ASSIGNED TASK
Set down the material exactly. Keep every line.
◆ ◆ ◆
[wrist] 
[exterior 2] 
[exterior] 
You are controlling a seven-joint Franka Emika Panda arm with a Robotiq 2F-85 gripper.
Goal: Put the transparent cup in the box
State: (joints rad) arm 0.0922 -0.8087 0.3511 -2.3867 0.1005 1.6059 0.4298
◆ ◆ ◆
ANSWER
[wrist] 
[exterior 2] 
[exterior] 
You are controlling a seven-joint Franka Emika Panda arm with a Robotiq 2F-85 gripper.
Goal: Put the transparent cup in the box
State: (joints rad) arm 0.0922 -0.8087 0.3511 -2.3867 0.1005 1.6059 0.4298

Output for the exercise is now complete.